A Golgi preparation from Spodoptera frugiperda (IPLB-SF-21AE) cells was incubated in the presence of the mannosidase II inhibitor, swainsonine, with the oligosaccharide, M(alpha 1,3)[[M(alpha 1,3)[M(alpha 1,6)]M(alpha 1,6)]] M(beta 1,4)Gn(beta 1,4)Gn (M5Gn2), the preferred substrate for the enzyme, UDP-N-acetylglucosamine:alpha-3-D-mannoside beta 1,2-N-acetylglucosaminyltransferase I (Gn-TI). This resulted in formation of the product, Gn(beta 1,2)M(alpha 1,3)[[M(alpha 1,3)[M(alpha 1,6)]M(alpha 1,6)]]- M(beta 1,4) Gn(beta 1,4)Gn (Gn(I)M5Gn2).

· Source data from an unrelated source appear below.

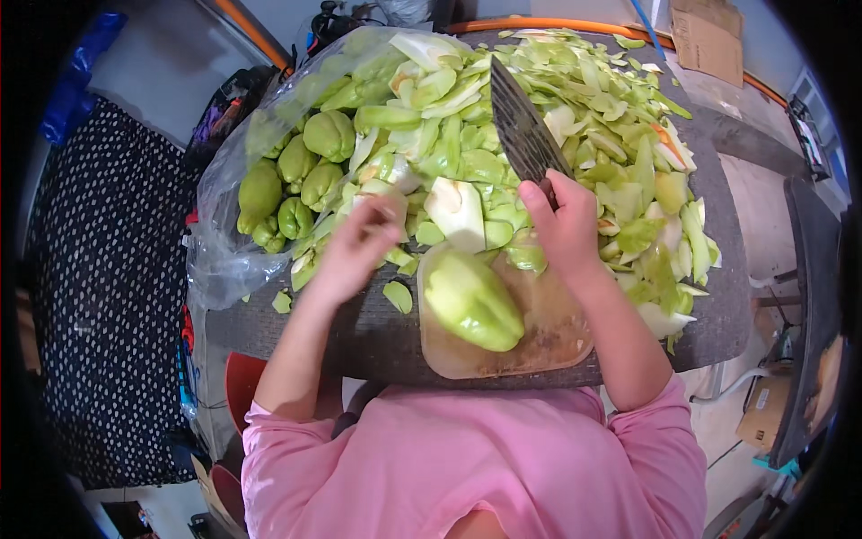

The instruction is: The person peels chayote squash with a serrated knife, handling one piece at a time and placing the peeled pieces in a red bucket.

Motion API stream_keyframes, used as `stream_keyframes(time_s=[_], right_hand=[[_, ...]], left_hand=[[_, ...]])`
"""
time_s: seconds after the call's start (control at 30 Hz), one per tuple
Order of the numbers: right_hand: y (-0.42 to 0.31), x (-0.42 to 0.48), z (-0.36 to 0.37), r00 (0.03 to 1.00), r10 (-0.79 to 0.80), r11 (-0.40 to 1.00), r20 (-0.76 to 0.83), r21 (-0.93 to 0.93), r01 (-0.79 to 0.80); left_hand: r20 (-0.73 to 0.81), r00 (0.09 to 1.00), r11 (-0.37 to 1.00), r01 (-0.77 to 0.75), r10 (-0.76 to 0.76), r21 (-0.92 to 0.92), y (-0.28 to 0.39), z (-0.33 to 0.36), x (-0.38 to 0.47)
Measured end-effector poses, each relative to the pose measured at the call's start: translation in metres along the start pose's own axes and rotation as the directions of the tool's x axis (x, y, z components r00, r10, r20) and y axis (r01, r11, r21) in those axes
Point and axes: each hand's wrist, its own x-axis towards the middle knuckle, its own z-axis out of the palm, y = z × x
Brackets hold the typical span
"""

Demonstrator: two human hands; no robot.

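My right hand grips a broad dark-bladed kitchen knife, its blade pointing up and away over cut green pieces. Below it, a large pale-green chayote rests on a worn plastic cutting board at the table's near edge. Part of its skin looks pared, with a glossy side facing right. My left hand is motion-blurred above the cut pieces, left of the board. Whether its fingers hold anything cannot be told. A squarish whitish slice lies between my hands, just beyond the board.
A clear plastic bag at the left holds several whole chayotes. A heap of peelings and slices covers the far and right parts of the dark table. A red chair stands at the near left, a black chair at right.
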Motion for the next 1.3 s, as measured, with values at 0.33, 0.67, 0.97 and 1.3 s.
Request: stream_keyframes(time_s=[0.33, 0.67, 0.97, 1.3], right_hand=[[0.012, 0.001, 0.003, 0.993, -0.087, 0.996, -0.078, 0.000, 0.087], [0.017, 0.016, -0.029, 0.968, 0.062, 0.936, -0.242, 0.351, 0.028], [0.020, 0.010, -0.019, 0.980, 0.053, 0.966, -0.192, 0.260, -0.001], [0.023, 0.008, -0.010, 1.000, -0.004, 0.981, -0.013, 0.193, 0.006]], left_hand=[[0.113, 0.972, 0.868, -0.235, 0.206, 0.437, 0.072, 0.099, -0.030], [0.727, 0.485, 0.483, -0.842, 0.486, 0.239, 0.096, 0.061, -0.042], [0.037, 0.993, 0.749, -0.109, 0.112, 0.654, 0.058, 0.057, -0.064], [0.276, 0.955, 0.952, 0.176, -0.105, -0.249, 0.004, 0.043, -0.004]])
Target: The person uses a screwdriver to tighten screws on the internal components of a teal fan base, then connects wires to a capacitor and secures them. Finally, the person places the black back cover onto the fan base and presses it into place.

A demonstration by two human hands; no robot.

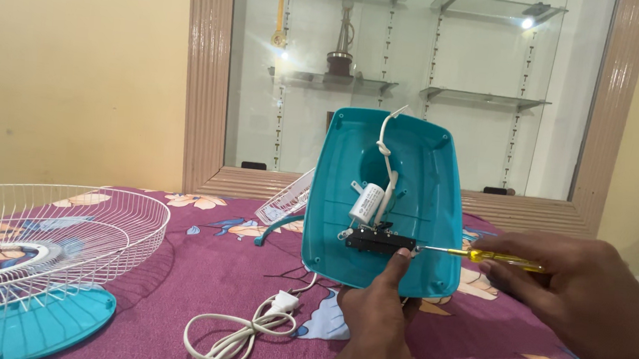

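At the centre of the frame the left hand point(377, 313) props a teal fan base point(386, 200) upright, its hollow underside facing the camera and its thumb pressed on a black switch block point(379, 243). From the right, the right hand point(577, 287) is closed around a yellow-handled screwdriver point(481, 255). The screwdriver lies nearly level, tip pointing left at the block. A white wire guard point(41, 241) sits at lower left.
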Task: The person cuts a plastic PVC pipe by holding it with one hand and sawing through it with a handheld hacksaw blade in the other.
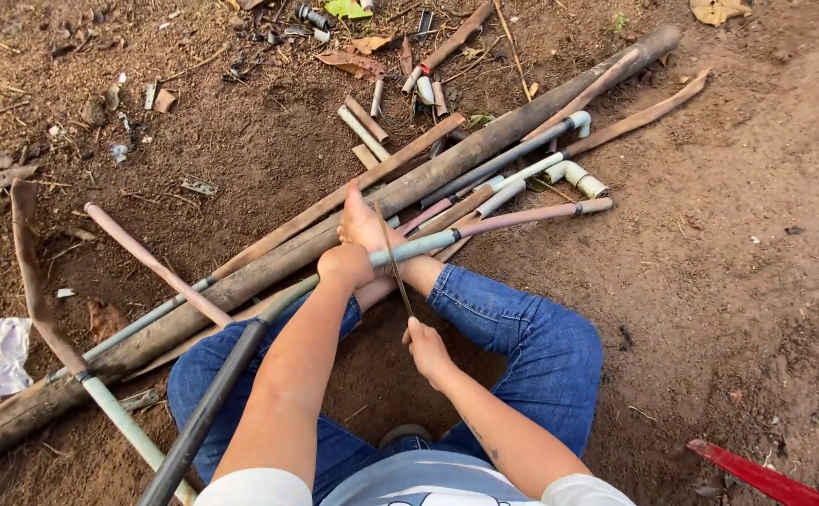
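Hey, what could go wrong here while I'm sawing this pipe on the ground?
The thin saw blade crosses the grey pipe right beside your bare foot and left hand; a slip could cut either. Only hand and foot steady the pipe, so it may roll. The right hand grips bare blade.

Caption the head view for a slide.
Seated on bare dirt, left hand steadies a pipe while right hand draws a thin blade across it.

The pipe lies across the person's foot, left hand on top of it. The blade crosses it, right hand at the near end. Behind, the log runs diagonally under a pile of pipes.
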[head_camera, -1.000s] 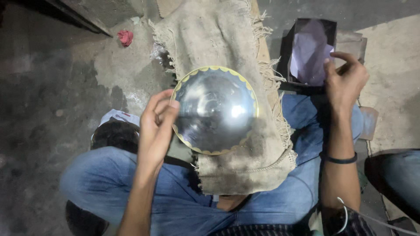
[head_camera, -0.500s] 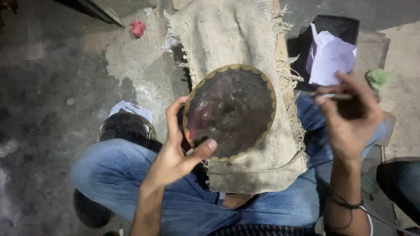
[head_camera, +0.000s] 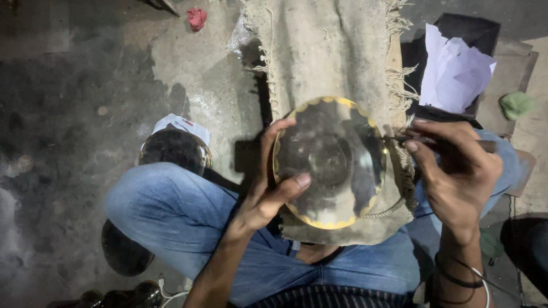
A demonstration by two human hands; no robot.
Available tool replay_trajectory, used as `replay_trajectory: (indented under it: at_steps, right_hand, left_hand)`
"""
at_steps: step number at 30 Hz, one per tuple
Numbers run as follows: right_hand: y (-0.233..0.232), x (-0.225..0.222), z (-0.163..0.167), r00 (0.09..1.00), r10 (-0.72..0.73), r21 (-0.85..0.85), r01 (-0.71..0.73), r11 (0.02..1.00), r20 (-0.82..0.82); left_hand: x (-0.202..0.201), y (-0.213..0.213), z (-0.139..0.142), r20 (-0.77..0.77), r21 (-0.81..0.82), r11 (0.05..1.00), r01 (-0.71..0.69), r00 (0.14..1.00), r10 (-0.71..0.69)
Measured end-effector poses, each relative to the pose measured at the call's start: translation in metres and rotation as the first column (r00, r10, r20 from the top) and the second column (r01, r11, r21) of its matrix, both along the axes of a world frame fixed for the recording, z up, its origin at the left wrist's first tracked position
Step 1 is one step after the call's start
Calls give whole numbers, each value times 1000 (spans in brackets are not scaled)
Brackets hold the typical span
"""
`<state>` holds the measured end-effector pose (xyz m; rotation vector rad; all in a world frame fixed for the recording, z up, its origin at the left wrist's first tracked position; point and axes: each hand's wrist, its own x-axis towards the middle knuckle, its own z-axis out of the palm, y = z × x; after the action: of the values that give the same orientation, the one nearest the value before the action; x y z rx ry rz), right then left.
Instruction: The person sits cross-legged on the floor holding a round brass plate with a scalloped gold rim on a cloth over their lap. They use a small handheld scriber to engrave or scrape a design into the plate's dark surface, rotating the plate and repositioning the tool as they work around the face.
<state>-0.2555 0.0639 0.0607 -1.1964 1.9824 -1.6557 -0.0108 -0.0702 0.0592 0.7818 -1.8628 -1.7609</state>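
Observation:
A round shiny metal plate (head_camera: 331,159) with a yellow scalloped rim lies on a strip of burlap cloth (head_camera: 325,51) over my lap. My left hand (head_camera: 268,188) grips the plate's left edge, thumb pressed on its face and fingers curled behind the rim. My right hand (head_camera: 456,171) holds a thin dark pen-like tool (head_camera: 399,138) whose tip touches the plate's right rim. My legs in blue jeans (head_camera: 171,211) are folded under the cloth.
A dark tray with white paper (head_camera: 454,71) sits at the upper right beside a green lump (head_camera: 516,104). A shiny bowl (head_camera: 174,149) rests by my left knee, a dark round object (head_camera: 123,251) lower left. A red scrap (head_camera: 197,17) lies on the concrete floor.
My right hand came down from the paper tray and brought the tool to the plate's right rim. My left hand shifted its grip and tilted the plate, so its face reads darker.

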Motion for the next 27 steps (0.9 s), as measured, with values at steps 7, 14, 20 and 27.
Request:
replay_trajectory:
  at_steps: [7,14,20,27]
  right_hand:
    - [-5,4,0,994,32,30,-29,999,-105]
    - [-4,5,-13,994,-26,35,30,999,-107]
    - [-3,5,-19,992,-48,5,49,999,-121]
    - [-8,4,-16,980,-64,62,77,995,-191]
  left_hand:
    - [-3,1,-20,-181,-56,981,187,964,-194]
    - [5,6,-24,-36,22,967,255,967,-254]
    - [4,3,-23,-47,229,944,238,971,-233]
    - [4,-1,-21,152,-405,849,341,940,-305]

A significantly increased (> 4-fold) rate of conversion of M5Gn2 to Gn(I)M5Gn2 occurred with insect cell-derived Golgi preparations that had been infected with a recombinant baculovirus for 66 h, a time at which significant amounts of complex-type oligosaccharides were assembled on a heterologous protein, human plasminogen, expressed in this system. Coupled with previous results (Davidson, D.J., Bretthauer, R.K., and Castellino, F.J. (1991) Biochemistry 30, 9811-9815) that demonstrated the occurrence of virally induced activation of a specific M6-mannosidase in IPLB-SF-21AE cells, it is clear that viral infection of lepidopteran insect cells makes available enzymes that provide and utilize the substrate, M5Gn2-protein. This is a key feature in the explanation of the previous original observations made by this laboratory, that lepidopteran insect cells are capable of assembly of complex-type oligosaccharides on glycoproteins.